Latest update: December 26th, 2013
George Washington had not yet arrived in New York City to assume the presidency, but the Senate wasted no time getting down to business. Upon his arrival, John Adams, Vice-President of the United States and President of the Senate, called it to order for the first time on April 21, 1789. The first decision the Senate needed to make was with respect to how to officially address George Washington. Although the Constitution called the chief executive, the President of the United States of America, it did not instruct how he should be addressed in person.
Adams, who had spent much time in the European royal courts, was impressed with and taken in by grandiose titles. He suggested such titles as, “Your Highness” or “Your Most Benign Highness.” He strongly believed that for the Europeans to take the president and country seriously, he had to be addressed in a manner European monarchs could relate to. A number of senators took this idea a bit further and suggested, “His Exalted Highness,” His Elective Highness,” and “His Most Illustrious and Excellent President.” Adams suggested that they appoint special committees to study the issue. However, he further warned that, “You may depend on one thing. The state government will always be uppermost in America in the minds of our own people till you give a superior title to your first national magistrate” (as quoted in “Mr. President”: George Washington and the Making of the Nation’s Highest Office by Harlow Giles Unger, 2013, p.69). Adams then suggested another option, referring to him as “His Highness, the President of the United States, and Protector of the Rights of the Same.”
After several more days of debate it was pointed out that the Constitution prohibits the granting of titles of nobility and therefore caution had to be exercised. Washington himself, upon becoming aware of the debate, felt quite uncomfortable with the honorifics being suggested. Ultimately the title of “Mr. President” was adopted. This title encompassed the republican simplicity and virtues that the Founding Fathers envisioned for the country.
Although some historians point to this episode in a derisive manner, highlighting that the first order of business the Senate addressed was a mere detail of a relatively unimportant issue, others feel differently. Perhaps the Senate should have had a better list of priorities, but this in and of itself does not mean the subject of titles and names is inconsequential. Certainly the fact that Washington’s first name, George, was the same as the King of England, from whom the country had just won its independence was on everybody’s mind. Likewise, the title a person is referred to as, speaks volumes of who he is and what he is known for.

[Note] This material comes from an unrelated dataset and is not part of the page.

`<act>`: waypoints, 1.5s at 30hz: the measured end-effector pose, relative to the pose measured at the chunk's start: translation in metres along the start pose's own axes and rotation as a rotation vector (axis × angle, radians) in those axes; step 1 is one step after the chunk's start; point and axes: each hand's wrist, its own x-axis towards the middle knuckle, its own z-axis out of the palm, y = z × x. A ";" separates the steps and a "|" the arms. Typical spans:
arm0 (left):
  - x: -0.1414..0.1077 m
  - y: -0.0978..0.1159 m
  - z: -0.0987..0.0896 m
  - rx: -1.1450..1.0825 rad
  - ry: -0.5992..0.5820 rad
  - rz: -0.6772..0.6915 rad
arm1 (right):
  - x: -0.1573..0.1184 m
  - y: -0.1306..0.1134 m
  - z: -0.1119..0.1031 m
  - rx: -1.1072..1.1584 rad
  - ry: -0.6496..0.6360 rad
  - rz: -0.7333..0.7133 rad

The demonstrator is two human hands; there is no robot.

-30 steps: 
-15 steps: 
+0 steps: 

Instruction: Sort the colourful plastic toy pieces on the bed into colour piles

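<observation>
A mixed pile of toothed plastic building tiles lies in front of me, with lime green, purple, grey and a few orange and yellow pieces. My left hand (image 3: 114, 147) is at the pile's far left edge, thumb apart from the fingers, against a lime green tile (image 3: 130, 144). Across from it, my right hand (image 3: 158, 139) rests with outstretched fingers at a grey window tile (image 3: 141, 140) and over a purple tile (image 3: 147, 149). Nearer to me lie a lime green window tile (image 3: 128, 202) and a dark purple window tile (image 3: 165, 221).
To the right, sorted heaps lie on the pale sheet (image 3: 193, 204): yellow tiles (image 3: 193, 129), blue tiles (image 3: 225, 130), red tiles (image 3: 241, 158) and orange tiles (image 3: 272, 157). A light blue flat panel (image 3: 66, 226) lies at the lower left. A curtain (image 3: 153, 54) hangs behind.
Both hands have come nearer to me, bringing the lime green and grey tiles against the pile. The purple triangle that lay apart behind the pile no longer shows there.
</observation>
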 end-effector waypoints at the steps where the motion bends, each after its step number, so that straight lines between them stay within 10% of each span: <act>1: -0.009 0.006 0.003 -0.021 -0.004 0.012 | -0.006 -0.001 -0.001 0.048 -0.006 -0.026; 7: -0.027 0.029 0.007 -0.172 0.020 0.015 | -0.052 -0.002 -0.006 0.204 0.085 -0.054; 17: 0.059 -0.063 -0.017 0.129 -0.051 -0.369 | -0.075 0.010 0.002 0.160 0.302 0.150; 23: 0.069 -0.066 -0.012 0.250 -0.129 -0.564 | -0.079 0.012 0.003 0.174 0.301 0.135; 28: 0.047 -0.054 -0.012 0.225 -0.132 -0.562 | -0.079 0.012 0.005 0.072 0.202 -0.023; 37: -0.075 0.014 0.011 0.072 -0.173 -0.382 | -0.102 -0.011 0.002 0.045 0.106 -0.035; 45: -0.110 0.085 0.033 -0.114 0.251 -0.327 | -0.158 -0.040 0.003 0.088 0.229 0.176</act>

The importance of a name and title is underscored by the Torah and Chazal with respect to Moshe Rabbeinu. Having introduced Moshe in last week’s parsha, the Torah continues to describe his activities to free Bnei Yisrael from slavery in this week’s parsha and will continue to do so for the next several parshiyot. While many commentators suggest various explanations as to the etymology of his name, they all seem to converge on the idea that it has something to do with his leadership.
Rashi explains that the name Moshe is a cognate of the word which means to take out. Thus Moshe’s name would forever remind him of the kindness that Pharaoh’s daughter did for him by taking him out of the Nile, and serve as a lodestar to him as he interacts with his people. The Seforno opines that the name alludes to the future. Just as Pharaoh’s daughter saved Moshe (by pulling him out of the water), so too will in the future save other people. According to both these explanations Moshe’s name would always serve him as a reminder of his responsibilities to his people. His actions in this week’s parsha on behalf of Bnei Yisrael certainly live up to this calling.
However, what is interesting is that the title Moshe is remembered by is Rabbeinu, our teacher. Based on these parshiyot it would seem more appropriate to refer to him with some word indicating political leadership. Yet, as every school child knows, Moshe is our teacher. The Rav, Rabbi Joseph B. Soloveitchik, zt”l described this idea as follows in his lecture, “Who Is Fit to Lead the Jewish People” (as adapted by Rabbi Abraham Besdin in Reflections of The Rav, 1979).
“The authority of Moses, however, derived from his teaching role and his spiritual uniqueness, not his political stature. The Rebbe does not raise himself….It is a spiritual malchut. The commanding authority of the Rebbe has been acknowledged by the Torah in all ages, without reservation. In fact, spiritual authority is often more effective, and its orders more readily obeyed, than political office. The influence of the Besht or the Gaon of Vilna, both during their lifetime and posthumously, extended to and molded the lives of millions. Such a record is hardly matched by political leaders” (p.134). It is true that Moshe was the leader par excellence. But his most enduring influence is the Torah he delivered to and taught us. It is by his position in the chain of mesorah that we refer to him and not the notion that he was indeed the first king we had.
While choosing titles might not warrant being the first decision that a governing body needs to decide, it is not without significance. A title often declares to everyone the nature of the job or the personality of the holder. It is especially enlightening when it is bestowed upon the person by future generations and stands the test of time. Rav Soloveitchik himself, despite all his many accomplishments and achievements, liked to refer to himself as just a “melamed,” a simple teacher. But anybody who is involved in leadership and in developing the next generation knows that it is the successful and dedicated “simple teachers” who are the real builders of the future.
 Washington would not arrive until April 30.
 Whether by his choice or by other people’s choice.